Work task: Your job is to copy every line in the material containing the word "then".
+ + + +
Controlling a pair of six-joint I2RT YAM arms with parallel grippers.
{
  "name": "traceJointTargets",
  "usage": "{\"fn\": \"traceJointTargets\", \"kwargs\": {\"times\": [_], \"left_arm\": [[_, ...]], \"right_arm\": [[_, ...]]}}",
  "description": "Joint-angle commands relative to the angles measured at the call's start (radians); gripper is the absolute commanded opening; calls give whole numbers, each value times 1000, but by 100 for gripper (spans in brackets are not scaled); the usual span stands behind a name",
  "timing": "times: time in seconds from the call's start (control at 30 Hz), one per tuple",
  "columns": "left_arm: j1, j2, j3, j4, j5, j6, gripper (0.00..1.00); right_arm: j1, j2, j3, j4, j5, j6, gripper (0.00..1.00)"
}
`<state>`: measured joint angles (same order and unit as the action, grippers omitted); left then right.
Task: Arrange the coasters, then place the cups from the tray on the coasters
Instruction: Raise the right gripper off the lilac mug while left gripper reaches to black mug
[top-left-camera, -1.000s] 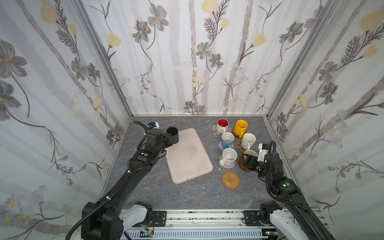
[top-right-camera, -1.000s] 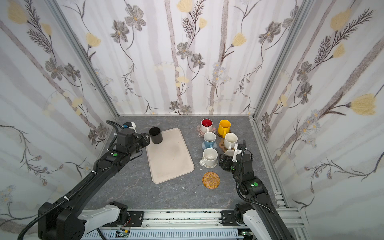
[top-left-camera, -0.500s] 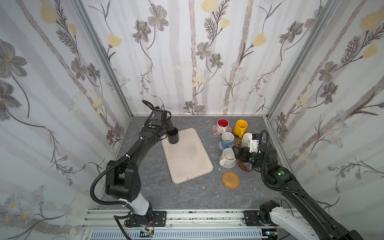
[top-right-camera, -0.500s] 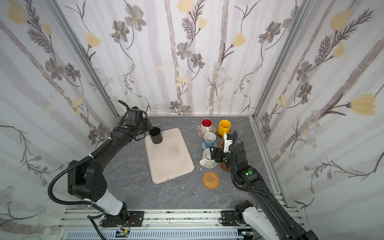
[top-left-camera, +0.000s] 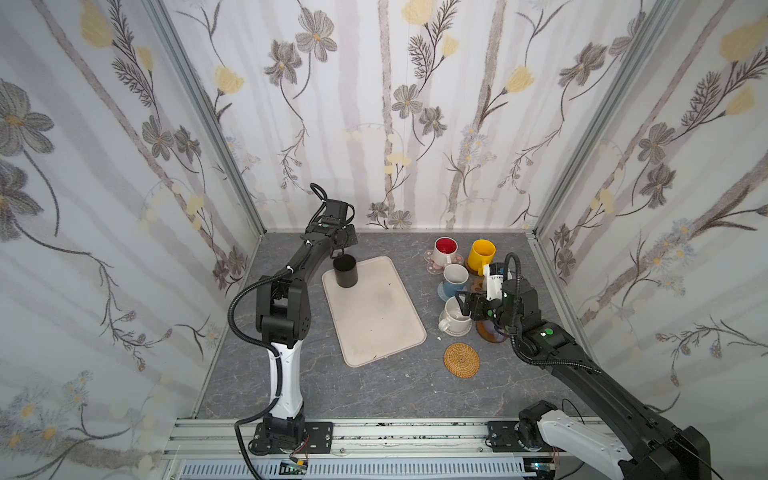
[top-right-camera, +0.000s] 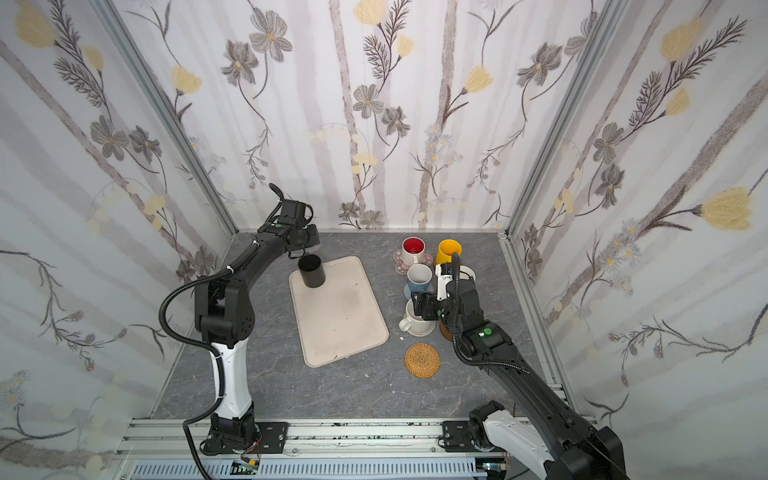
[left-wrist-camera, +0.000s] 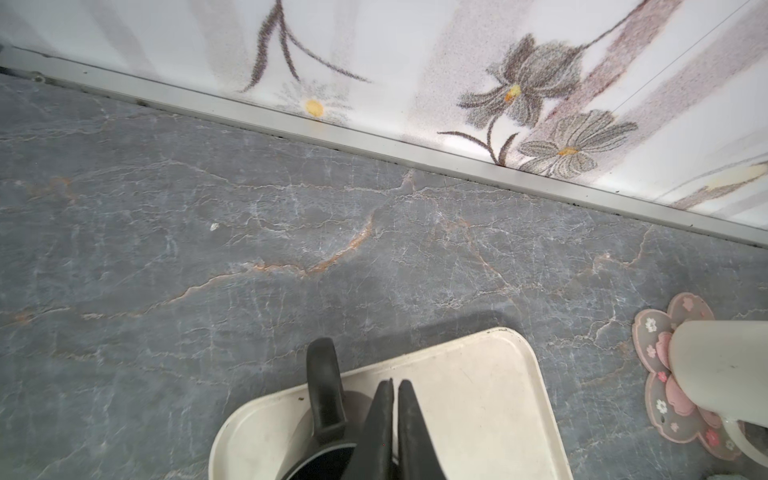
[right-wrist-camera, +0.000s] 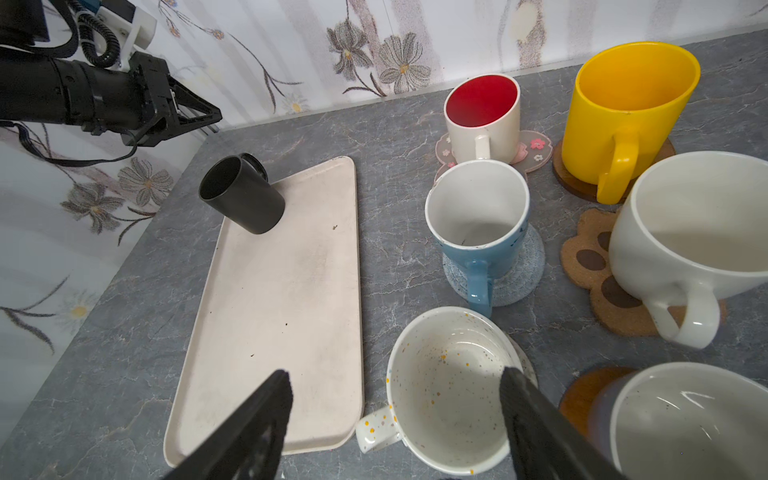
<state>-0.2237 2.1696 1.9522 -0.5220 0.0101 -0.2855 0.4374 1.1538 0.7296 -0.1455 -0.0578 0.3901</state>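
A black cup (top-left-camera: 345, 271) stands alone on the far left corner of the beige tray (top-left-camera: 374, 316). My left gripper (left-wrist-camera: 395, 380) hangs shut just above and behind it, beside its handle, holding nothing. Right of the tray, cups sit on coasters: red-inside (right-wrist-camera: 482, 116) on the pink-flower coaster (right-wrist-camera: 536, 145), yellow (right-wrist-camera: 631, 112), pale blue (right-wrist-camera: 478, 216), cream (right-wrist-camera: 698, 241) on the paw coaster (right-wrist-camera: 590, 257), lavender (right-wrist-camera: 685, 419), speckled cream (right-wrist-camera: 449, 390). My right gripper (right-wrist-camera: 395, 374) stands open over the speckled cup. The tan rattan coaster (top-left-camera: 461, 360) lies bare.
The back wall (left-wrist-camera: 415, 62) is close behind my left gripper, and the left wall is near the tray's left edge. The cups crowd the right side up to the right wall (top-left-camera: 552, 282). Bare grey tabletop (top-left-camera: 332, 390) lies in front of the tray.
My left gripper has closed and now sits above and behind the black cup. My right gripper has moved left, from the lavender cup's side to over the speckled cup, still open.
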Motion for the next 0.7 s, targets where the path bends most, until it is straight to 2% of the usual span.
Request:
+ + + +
Task solution:
`<state>`: measured joint angles (same order and unit as the action, grippers omitted); left then right.
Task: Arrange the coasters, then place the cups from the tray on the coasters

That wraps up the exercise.